During his presidential campaign kickoff tour of New Hampshire, Texas Gov. Rick Perry (R) signaled potential support for a temporary holiday that would allow corporations to repatriate offshore funds at a zero percent tax rate, far lower than the current 35 percent rate, under the guise of job creation. Reducing the rate to zero percent would grant the corporations a much larger tax giveaway than even they have asked for, as WinAmerica — a group of corporations lobbying for the holiday — has asked only for a “reduction” in the rate, not its complete elimination.
Not one to get outflanked on right-wing tax policy, Minnesota Rep. Michele Bachmann (R) picked up Perry’s mantle in Florida this weekend, telling attendees at one event that temporarily reducing the repatriation tax rate to zero was “the easiest thing the president could do” to immediately spur job creation, as the New York Times reported:
“American companies have sitting in the bank over a trillion dollars,” Mrs. Bachmann said. “If we had a zero rate of repatriation, by the afternoon that trillion dollars would be back in the United States. Do you have any idea of how many jobs would be created?”

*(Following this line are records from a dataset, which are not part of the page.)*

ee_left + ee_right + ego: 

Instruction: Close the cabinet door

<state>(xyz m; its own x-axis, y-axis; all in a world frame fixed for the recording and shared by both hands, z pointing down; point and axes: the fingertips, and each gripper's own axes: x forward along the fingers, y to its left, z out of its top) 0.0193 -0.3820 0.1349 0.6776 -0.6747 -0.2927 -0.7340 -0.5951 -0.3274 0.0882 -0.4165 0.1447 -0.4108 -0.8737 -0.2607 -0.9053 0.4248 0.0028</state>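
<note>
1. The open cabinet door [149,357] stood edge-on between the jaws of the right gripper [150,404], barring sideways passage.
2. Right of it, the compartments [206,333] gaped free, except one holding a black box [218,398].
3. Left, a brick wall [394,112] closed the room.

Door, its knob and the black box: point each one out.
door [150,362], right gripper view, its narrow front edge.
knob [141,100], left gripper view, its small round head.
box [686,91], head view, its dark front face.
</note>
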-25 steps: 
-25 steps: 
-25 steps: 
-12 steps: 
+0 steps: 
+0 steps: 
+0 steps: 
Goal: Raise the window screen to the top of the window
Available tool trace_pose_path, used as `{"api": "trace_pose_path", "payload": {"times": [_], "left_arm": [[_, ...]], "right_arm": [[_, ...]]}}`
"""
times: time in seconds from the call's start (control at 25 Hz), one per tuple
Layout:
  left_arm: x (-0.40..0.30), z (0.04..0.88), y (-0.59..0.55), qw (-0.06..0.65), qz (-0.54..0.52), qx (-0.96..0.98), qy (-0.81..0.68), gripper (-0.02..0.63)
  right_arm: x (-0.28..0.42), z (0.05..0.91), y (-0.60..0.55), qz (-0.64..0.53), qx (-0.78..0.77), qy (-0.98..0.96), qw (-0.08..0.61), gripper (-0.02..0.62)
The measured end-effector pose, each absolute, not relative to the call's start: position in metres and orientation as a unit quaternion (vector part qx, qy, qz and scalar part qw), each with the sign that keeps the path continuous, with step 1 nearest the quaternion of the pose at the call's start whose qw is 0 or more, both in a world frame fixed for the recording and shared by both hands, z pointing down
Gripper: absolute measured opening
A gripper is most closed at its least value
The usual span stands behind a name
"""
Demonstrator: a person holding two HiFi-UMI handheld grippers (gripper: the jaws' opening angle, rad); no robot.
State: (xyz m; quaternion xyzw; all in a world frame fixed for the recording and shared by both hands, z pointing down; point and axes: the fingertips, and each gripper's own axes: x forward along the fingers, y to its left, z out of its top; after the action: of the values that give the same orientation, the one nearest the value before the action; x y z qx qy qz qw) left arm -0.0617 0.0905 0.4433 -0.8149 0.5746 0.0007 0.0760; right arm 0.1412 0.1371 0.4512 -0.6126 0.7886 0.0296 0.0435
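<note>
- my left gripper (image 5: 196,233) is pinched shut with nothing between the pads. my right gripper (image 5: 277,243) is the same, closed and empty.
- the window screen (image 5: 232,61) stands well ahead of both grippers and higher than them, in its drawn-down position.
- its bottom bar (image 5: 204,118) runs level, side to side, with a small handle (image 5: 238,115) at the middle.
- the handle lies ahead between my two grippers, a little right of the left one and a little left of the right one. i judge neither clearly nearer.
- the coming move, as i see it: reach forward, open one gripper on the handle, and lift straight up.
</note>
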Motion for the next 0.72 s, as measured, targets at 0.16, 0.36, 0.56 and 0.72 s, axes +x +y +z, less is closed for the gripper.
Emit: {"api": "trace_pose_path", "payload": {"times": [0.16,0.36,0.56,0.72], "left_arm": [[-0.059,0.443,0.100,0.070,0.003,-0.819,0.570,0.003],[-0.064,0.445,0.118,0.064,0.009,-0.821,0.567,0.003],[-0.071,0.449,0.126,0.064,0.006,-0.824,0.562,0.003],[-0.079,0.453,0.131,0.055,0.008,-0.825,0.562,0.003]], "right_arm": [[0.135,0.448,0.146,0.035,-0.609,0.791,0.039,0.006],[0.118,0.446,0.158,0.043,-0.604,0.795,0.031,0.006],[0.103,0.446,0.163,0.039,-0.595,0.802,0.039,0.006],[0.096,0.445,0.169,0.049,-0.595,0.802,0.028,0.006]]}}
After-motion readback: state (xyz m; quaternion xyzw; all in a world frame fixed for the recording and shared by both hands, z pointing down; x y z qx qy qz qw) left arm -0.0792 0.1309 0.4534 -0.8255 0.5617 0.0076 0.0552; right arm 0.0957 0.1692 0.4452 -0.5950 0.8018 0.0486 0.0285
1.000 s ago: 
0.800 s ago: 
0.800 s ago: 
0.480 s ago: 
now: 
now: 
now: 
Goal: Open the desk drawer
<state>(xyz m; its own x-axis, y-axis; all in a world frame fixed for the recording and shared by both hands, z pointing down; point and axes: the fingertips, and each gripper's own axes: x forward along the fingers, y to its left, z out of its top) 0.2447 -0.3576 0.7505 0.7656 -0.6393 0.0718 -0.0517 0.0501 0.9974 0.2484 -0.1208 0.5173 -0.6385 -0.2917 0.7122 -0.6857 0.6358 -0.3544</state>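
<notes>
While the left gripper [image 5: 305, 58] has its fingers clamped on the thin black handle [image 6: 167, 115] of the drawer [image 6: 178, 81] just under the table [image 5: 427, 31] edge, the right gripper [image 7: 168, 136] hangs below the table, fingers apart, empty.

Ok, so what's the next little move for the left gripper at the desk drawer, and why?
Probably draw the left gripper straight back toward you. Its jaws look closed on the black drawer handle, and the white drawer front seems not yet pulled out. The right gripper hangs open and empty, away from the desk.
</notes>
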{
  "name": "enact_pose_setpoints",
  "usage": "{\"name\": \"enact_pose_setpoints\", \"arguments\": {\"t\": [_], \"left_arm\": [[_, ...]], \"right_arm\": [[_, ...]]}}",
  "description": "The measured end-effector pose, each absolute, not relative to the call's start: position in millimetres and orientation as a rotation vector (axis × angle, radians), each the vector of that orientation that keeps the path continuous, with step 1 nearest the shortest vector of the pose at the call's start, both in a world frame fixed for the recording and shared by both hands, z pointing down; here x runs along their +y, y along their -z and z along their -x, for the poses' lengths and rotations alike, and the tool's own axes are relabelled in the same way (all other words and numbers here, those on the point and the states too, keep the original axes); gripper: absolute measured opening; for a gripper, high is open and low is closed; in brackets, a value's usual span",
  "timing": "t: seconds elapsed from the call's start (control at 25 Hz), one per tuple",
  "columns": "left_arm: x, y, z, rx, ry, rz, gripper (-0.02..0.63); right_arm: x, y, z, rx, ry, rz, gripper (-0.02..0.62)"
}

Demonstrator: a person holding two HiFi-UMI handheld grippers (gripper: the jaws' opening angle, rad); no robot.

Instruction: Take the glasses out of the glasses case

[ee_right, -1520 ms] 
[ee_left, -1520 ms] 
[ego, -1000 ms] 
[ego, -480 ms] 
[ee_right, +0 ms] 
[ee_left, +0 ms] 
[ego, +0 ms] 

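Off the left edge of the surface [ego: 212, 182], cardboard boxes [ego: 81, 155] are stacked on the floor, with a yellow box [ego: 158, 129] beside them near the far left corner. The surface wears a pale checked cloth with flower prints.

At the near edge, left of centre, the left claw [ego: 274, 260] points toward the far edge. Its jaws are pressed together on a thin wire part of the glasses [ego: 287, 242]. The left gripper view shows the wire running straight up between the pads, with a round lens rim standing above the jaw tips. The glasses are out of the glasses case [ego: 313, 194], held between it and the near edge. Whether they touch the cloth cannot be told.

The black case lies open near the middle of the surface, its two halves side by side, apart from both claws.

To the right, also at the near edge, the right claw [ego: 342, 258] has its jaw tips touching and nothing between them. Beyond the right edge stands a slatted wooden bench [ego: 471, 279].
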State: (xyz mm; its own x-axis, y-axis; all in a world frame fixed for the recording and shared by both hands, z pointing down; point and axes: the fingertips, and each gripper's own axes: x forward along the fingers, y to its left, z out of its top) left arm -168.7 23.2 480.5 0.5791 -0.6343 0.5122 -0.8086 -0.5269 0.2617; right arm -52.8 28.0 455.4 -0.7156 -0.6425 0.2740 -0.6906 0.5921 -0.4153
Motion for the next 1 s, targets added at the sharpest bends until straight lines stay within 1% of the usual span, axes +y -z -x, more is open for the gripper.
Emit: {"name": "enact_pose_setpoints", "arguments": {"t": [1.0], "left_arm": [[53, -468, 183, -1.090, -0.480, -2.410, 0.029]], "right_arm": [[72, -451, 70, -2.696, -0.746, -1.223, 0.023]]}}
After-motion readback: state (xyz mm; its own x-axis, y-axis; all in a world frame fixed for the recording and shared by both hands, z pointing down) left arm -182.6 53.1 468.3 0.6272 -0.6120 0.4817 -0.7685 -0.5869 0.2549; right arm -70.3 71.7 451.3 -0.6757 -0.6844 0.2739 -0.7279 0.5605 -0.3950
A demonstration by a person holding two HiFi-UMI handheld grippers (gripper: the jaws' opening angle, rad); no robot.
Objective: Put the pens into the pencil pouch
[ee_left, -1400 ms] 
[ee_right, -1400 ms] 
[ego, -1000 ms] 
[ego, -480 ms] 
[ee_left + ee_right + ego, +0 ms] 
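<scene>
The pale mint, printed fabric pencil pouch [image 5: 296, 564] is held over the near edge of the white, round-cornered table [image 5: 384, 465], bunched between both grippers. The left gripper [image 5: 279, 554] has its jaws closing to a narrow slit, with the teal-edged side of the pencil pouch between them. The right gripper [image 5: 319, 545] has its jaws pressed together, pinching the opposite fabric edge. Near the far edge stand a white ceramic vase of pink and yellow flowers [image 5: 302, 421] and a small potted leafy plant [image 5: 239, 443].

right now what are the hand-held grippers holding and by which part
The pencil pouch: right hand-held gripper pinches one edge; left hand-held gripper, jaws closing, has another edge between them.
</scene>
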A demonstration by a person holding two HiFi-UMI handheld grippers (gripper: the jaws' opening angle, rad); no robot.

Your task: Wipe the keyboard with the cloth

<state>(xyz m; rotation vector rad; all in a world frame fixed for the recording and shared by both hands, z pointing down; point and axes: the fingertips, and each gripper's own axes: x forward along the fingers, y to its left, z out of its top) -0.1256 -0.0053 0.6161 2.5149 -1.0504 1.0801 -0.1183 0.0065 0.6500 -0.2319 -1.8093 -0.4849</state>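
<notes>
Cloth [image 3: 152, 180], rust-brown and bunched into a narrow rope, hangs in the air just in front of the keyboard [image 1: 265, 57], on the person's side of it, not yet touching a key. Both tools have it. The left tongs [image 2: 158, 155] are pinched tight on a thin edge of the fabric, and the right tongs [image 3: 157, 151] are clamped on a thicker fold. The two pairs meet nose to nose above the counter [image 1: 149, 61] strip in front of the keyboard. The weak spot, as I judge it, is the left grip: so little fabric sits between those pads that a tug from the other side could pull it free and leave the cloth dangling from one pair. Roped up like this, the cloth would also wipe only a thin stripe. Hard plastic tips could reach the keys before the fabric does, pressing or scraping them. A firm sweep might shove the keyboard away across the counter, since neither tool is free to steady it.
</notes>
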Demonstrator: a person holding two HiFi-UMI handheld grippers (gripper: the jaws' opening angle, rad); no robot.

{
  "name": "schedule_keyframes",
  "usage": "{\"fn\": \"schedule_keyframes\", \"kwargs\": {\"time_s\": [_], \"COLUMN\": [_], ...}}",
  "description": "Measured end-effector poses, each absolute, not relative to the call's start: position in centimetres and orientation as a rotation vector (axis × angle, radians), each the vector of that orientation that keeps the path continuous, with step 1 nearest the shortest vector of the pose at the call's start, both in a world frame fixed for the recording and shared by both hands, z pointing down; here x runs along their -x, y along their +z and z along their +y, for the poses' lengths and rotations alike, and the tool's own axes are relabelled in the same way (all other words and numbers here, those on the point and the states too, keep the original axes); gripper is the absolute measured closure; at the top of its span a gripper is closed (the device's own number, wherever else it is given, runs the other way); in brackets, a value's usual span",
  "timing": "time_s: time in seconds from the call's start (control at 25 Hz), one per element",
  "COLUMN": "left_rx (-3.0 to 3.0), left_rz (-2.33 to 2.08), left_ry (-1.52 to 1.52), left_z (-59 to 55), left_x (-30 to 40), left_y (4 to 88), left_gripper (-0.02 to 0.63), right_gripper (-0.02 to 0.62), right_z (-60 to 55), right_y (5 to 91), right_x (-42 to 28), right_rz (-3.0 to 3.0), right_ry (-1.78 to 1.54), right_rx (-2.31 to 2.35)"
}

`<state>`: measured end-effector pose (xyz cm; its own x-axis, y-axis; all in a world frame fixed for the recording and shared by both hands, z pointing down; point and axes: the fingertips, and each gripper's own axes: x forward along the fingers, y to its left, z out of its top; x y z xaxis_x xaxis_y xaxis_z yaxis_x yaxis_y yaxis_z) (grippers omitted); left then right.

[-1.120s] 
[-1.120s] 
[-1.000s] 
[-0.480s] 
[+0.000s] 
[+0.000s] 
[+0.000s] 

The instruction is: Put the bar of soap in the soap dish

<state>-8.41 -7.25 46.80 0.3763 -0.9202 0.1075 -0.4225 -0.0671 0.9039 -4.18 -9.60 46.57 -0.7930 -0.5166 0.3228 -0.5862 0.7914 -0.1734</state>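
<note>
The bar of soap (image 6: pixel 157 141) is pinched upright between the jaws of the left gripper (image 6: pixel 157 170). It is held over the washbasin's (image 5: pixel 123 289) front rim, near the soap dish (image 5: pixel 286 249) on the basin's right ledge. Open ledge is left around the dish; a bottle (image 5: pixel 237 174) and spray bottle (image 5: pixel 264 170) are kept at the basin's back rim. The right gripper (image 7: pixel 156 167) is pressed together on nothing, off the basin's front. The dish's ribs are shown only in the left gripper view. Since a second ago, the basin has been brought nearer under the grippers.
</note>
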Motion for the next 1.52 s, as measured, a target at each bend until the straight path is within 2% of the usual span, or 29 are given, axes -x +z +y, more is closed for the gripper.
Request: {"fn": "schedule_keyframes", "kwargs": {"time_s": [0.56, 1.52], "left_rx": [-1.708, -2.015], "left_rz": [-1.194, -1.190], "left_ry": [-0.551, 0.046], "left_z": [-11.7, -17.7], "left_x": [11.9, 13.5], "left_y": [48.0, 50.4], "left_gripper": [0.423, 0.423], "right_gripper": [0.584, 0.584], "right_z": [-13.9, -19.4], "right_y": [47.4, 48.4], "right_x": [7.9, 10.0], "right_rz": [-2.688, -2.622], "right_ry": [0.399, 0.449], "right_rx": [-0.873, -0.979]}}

If Congress’ last attempt at job creation via a repatriation holiday is any indication, however, the answer the Bachmann’s question is likely “none.” A Republican-led Congress pushed through a repatriation holiday in 2004 only to see it fail miserably, as corporations used the repatriated funds not for job creation but to pay dividends and buy stock. The corporations that benefited most from the holiday actually cut thousands of jobs in its aftermath, then stashed even more money overseas under the assumption Congress would approve similar holidays in the future.
Kristin Forbes, a professor at the Massachusetts Institute of Technology and a member of former President Bush’s council of economic advisers, said the holiday “didn’t accomplish it’s stated goals of bringing jobs and investment to the U.S.”
The corporations behind WinAmerica, meanwhile, continue to pay low effective tax rates and shield the public from information about how many jobs they have shipped overseas, all while they push a policy that would cost American taxpayers more $80 billion over the next decade. By endorsing a rate even lower than what the corporations are asking for, Bachmann is ensuring that the price tag on a policy that won’t create jobs would only be more expensive.